I’ve spoken in churches about devotional temperament many times and whenever I do I get the same reaction. People are relieved from a sense of guilt that they can’t read the Bible the way they’re “supposed to,” and they’re motivated to engage with God’s Word based on the way God has wired them. If we think it’s important for people to discover their spiritual gifting, we also need to encourage them to consider their devotional temperament, because it’s foundational to a lifelong Bible reading pattern.
Encourage People to ‘Meet the Author.’
Perhaps the biggest barrier to church-wide Bible reading is that, for the most part, we’ve emphasized a study-based approach; get a fully-loaded study Bible, purchase some study guides, join a group Bible study and then “study to shew thyself approved!” Let me say, studying the Bible is a good thing. But as Eugene H. Peterson wrote in Eat this Book, “It is entirely possible to come to the Bible in total sincerity, responding to the intellectual challenge it gives … and not in any way have to deal with a personally revealing God who has personal designs on you.” The secret that makes the Bible come alive is to balance our study of the Bible with an experience of God while reading it. Let me explain with an example from The Chronicles of Narnia.
As you know, one of the central images in C. S. Lewis’s classic tale is the wardrobe. It’s through the wardrobe that the four children—Peter, Susan, Edmund, and Lucy—enter into a whole new world where the lion king Aslan is alive and on the move. As the story unfolds, we realize that Aslan represents Christ; he's a picture of God incarnate. One day it occurred to me that the Bible is like the wardrobe in Narnia. Think about it; if our main focus in reading the Bible is relational, that is, to get to know the heart, mind, and presence of God every day, then we enter into a whole new world where God is alive, where God is on the move.
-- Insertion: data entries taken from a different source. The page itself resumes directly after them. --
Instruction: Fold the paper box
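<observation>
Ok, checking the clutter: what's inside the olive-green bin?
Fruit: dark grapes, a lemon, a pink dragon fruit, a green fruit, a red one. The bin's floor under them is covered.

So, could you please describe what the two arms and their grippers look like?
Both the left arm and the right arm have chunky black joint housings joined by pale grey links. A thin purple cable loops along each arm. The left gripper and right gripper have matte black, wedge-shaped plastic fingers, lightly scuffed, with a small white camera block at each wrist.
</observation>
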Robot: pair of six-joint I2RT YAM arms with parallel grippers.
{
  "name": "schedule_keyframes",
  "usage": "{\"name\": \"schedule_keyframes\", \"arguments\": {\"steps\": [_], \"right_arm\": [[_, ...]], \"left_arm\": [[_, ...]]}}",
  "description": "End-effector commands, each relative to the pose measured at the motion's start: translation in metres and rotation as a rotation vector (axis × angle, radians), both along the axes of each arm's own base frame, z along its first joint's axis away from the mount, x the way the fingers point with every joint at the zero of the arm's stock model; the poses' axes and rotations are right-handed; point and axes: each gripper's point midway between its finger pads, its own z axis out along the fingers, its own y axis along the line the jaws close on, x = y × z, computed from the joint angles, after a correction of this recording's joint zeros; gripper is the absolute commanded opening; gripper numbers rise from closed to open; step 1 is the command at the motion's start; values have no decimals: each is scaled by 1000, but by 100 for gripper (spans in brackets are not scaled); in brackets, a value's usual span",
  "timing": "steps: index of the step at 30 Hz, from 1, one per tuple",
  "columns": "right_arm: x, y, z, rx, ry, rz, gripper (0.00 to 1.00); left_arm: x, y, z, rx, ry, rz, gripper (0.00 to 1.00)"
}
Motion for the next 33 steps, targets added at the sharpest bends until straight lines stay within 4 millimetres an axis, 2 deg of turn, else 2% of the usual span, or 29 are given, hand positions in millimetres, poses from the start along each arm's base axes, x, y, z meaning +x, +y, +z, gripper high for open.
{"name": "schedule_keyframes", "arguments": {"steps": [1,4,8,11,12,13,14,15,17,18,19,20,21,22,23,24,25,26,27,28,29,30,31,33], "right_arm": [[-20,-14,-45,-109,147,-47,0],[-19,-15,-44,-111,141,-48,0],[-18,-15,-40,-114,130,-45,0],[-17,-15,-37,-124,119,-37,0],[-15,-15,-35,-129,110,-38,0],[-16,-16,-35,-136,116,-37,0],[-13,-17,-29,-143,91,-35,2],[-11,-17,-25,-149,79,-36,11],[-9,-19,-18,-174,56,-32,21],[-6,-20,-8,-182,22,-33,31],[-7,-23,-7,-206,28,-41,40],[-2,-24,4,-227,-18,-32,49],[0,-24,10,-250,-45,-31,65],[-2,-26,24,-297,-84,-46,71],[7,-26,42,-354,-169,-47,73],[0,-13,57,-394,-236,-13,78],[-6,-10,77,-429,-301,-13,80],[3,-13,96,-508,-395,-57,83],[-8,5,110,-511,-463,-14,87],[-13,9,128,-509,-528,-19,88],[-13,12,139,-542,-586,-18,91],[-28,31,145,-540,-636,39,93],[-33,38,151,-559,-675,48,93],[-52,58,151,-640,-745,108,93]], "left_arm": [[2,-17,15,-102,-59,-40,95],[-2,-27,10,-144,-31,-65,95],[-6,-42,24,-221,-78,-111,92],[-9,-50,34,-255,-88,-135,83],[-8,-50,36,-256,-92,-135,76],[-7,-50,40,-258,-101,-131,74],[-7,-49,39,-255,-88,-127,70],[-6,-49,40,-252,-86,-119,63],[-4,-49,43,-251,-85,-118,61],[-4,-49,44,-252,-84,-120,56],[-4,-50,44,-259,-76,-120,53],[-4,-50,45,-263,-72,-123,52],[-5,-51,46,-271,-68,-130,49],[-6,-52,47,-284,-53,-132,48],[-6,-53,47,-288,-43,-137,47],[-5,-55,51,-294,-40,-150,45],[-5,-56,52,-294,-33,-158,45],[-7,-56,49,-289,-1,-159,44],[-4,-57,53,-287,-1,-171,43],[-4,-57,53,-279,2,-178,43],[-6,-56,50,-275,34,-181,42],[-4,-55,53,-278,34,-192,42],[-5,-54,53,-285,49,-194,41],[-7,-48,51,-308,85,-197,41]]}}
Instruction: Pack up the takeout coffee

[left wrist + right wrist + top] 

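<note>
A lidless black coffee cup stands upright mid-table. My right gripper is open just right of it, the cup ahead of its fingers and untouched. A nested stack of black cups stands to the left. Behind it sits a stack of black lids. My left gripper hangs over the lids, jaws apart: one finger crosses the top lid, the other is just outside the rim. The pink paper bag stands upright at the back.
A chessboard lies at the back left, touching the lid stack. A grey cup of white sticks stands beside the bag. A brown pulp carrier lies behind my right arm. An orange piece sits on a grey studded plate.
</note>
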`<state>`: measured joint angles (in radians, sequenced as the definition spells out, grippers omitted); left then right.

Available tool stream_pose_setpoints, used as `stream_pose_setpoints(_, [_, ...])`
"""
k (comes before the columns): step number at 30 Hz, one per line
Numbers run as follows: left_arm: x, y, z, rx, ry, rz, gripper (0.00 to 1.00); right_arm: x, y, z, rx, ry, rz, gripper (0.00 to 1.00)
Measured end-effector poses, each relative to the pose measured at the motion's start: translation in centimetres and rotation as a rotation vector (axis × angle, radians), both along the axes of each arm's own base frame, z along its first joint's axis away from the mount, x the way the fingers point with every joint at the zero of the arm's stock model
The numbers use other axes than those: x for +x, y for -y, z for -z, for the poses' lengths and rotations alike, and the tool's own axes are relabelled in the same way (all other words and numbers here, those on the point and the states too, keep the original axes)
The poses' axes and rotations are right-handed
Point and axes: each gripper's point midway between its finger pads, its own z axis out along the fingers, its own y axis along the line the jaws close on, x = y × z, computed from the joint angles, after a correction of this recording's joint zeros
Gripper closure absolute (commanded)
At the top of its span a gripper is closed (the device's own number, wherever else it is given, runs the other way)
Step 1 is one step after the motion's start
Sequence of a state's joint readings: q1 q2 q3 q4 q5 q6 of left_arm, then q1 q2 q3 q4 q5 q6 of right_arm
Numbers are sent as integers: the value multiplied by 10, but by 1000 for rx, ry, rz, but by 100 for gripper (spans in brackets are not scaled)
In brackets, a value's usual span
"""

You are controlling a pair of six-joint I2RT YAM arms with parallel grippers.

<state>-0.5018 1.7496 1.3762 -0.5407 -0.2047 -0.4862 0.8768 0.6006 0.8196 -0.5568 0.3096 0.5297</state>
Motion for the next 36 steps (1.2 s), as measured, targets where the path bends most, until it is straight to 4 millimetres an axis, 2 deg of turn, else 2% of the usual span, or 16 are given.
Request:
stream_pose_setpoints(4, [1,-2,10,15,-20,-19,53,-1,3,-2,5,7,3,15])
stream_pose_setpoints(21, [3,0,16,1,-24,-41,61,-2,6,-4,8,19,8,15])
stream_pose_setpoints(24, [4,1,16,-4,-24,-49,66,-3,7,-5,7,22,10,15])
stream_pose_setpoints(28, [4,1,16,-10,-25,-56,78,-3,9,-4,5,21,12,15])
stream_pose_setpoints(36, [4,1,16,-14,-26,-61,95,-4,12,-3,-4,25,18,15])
But if our main focus is only informational, that is, to learn more Bible facts, or gain more Bible knowledge, then eventually we find ourselves in a frozen world, where reading Scripture no longer feels like a living experience. What’s the main reason to read the Bible? Not to become a Bible know-it-all. Rather, it’s to draw closer to its Author. Meeting God in the Bible is what makes the Christian life, and all of life, come alive.
There you have it, four principles for enhancing any church-wide Bible reading program. My prayer is that as you and many other Christian leaders apply these in your contexts, God will ignite a renewal of reading and living the Word that spreads like wildfire in the church.
 Greg L. Hawkins and Cally Parkinson, MOVE: What 1,000 Churches Reveal About Spiritual Growth (Grand Rapids, Zondervan, 2011), 10. From the Foreword by Bill Hybels.
 Eugene H. Peterson Eat This Book (Grand Rapids: William B. Eerdmans Publishing Company, 2006), 30.